The effect of miRNA on mRNA accumulation. (A) Steady-state accumulation levels of previously reported miRNA targets (Molnár et al. 2007; Zhao et al. 2007) assessed as the number of normalized reads (y-axis) in RNA-seq data. Error bars for three independent samples are shown. The target genes with their corresponding miRNA are indicated. These miRNAs were predicted as either high confidence miRNAs (cre-miR1162, cre-miR1151a/b) or medium confidence miRNA (miR-C82) (see Table 1), with the exception of cre-miR909 that is a hairpin-derived siRNA also depleted in the dcl3 mutant background. (B) 5′RACE to test the specific cleavage of CPLD52 (Cre13.g608000) mediated by cre-miR1162. The asterisk indicates an unspecific PCR product.

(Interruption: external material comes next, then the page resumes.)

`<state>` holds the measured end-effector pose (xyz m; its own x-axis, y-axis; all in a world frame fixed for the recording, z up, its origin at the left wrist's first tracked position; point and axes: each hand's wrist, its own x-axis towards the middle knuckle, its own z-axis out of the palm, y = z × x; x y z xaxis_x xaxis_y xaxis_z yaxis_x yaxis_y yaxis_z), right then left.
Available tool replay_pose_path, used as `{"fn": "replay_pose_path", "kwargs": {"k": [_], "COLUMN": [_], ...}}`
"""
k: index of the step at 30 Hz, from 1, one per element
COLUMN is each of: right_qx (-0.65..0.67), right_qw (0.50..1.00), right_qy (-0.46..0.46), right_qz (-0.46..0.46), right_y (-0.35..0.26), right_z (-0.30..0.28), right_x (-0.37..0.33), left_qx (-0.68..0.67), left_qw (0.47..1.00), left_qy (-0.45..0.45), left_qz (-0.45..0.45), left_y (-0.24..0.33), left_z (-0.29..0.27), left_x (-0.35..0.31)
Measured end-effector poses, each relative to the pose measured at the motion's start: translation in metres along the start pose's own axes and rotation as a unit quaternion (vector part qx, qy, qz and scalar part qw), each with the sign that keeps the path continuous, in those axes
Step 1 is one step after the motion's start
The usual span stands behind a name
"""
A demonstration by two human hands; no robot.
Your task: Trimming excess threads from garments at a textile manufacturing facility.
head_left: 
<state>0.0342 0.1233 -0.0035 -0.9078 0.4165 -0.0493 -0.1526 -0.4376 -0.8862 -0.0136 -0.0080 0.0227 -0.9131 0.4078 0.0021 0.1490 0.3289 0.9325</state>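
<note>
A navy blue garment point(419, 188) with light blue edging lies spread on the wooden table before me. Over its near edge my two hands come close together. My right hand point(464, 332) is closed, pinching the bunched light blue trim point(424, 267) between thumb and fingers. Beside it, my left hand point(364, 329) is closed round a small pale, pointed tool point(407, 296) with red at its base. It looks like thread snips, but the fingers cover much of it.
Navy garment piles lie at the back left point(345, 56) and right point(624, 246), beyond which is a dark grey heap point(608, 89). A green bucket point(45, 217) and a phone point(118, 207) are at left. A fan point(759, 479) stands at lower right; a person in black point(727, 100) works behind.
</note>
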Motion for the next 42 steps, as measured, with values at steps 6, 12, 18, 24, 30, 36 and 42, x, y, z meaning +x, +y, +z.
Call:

The PCR products were sequenced, and the right panel shows the 5′ terminus of these cleavage products aligned to the 5′ to 3′ mRNA sequence and the 3′ to 5′ miRNA. G:U base pairs are indicated by a circle. (C) 5′RACE to test the specific cleavage of OMT2 (Cre17.g713200) mediated by the miR-C82 (Zhao et al. 2007) with the 5′ terminus of these cleavage products aligned to the 5′ to 3′ mRNA sequence and the 3′ to 5′ miRNA as in B.

Figure 6.

The effect of DCL3 on mRNAs with miRNA hairpin-like structures in the 3′ UTR. Cre16.g694950 (serine/threonine kinase) (A) and Cre24.g755697 (aminoglycoside 3′-phosphotransferase) (B) have the respective cre-miR1169 and cre-miR1172 precursors in their 3′ UTR. A schematic representation of both genes is shown with their exons (gray boxes) and introns (black solid lines) at the bottom of each panel. Light gray (A4-1 parental line) and black (dcl3-1) hills represent sRNA and mRNA read counts. Both panels show the results for one replicate of A4-1 parental line and its dcl3-1 derivative knock out mutant. Overaccumulation (X-fold) of the indicated mRNA in dcl3-1 regarding the A4-1 parental line is indicated. Two additional samples from this parental and mutant line combination and a biological triplicate from E9-3 parental and dcl3-3 derivative lines showed the same trend in both miRNA and mRNA accumulation (Table 1; Supplemental Table S3).